What all three sentences have in common is that a concrete object and a precise definition of the we-group are missing: Who exactly belongs to the we-group? Especially when Merkel later repeated her statement and added: “I didn’t say: We can do it alone.” Who are “we alone” who can’t do “that”? And what exactly will “we” achieve or can “we” achieve? The FDP chairman Christian Lindner criticized this as follows: “What is missing is: What can we achieve?

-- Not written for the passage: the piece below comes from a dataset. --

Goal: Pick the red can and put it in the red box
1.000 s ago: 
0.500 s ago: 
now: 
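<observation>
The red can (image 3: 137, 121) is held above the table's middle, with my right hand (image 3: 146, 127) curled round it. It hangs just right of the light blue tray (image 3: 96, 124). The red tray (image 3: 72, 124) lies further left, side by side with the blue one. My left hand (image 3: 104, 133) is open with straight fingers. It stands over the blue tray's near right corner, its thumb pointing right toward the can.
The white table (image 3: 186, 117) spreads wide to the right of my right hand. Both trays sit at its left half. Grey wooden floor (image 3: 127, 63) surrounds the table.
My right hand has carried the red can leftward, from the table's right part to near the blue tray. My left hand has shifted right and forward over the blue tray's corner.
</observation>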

Missing: How do we do this? And what’s missing is: Who can do it?” [ 48 ]
Nils Minkmar wrote in Spiegel : “Who are we when all borders are open, when the Chancellor is also responsible for Syrians? This question undermines the effect of the beautiful sentence 'We can do it!' Because many conservative Germans - including by no means only CDU voters, but also many Greens and Social Democrats - can no longer spontaneously understand who this 'we' is actually supposed to be. And an imploring, encouraging sentence that loses its subject is ineffective.” [ 49 ]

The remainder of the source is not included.